Your task: Each line in the material below, starting at the one that contains "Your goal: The" and ending at the one that contains "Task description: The", should be repeated exactly; the pictures should not.

Data for this task:
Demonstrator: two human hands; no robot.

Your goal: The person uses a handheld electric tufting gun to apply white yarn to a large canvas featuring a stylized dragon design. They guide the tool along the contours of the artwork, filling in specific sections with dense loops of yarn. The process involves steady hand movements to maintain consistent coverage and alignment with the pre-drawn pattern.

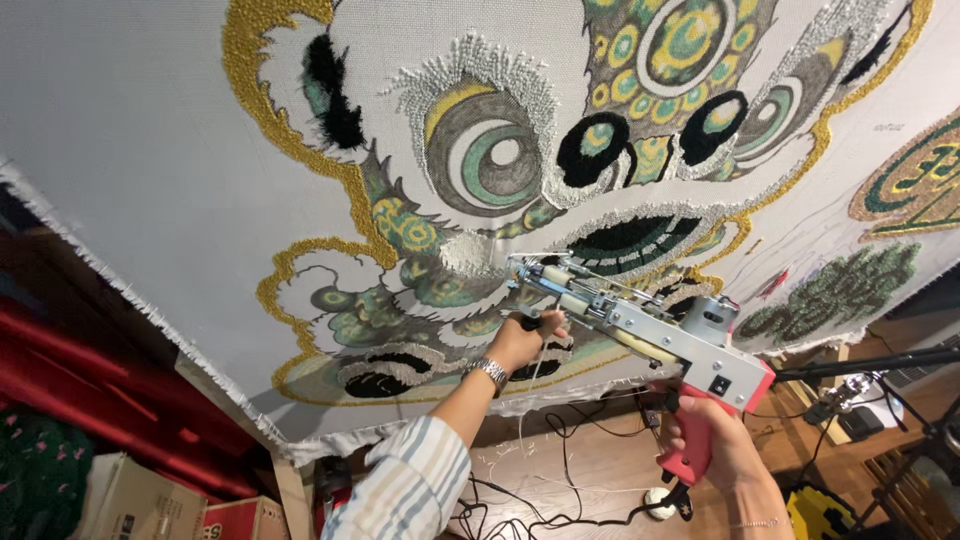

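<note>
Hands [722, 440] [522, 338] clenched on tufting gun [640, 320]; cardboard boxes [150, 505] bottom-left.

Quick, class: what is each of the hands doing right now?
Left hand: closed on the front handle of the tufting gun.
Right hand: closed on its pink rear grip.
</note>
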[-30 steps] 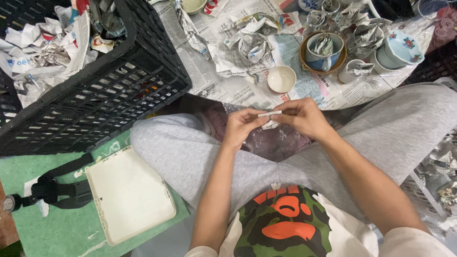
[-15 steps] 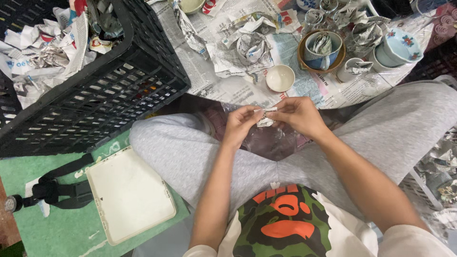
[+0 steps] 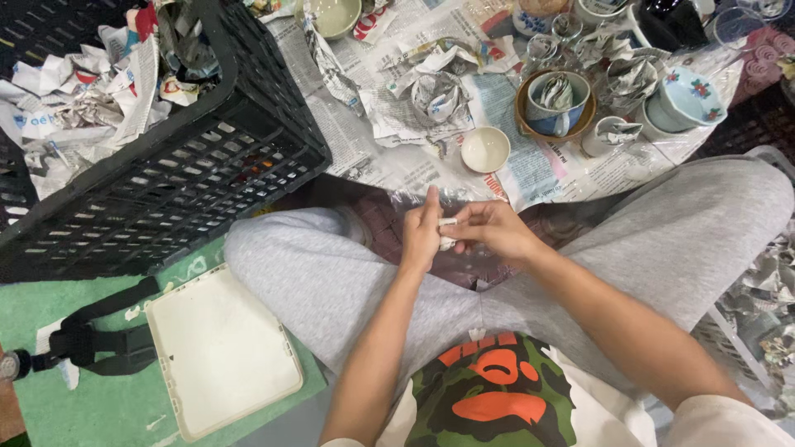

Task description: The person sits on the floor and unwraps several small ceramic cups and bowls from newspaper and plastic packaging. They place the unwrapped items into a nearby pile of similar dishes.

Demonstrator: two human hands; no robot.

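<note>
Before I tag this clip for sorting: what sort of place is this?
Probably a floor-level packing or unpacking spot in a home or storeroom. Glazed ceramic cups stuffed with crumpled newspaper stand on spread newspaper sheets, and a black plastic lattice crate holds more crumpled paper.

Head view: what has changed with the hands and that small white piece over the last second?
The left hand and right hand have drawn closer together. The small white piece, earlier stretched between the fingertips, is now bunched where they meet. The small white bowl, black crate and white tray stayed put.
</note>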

Finished task:
Your goal: The person uses a handheld electric tufting gun to apply white yarn to a large canvas featuring a stylized dragon design. They guide the tool along the contours of the artwork, filling in specific sections with dense loops of yarn. The process involves steady hand movements to maintain consistent coverage and alignment with the pre-drawn pattern.


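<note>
Hands [722, 440] [522, 338] clenched on tufting gun [640, 320]; cardboard boxes [150, 505] bottom-left.

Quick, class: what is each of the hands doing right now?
Left hand: closed on the front handle of the tufting gun.
Right hand: closed on its pink rear grip.
</note>
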[-30 steps] 
[-15 steps] 
[+0 steps] 

Task description: The person sits on the floor and unwraps several small ceramic cups and bowls from newspaper and plastic packaging. They place the unwrapped items into a nearby pile of similar dishes.

Nothing further is required of the output.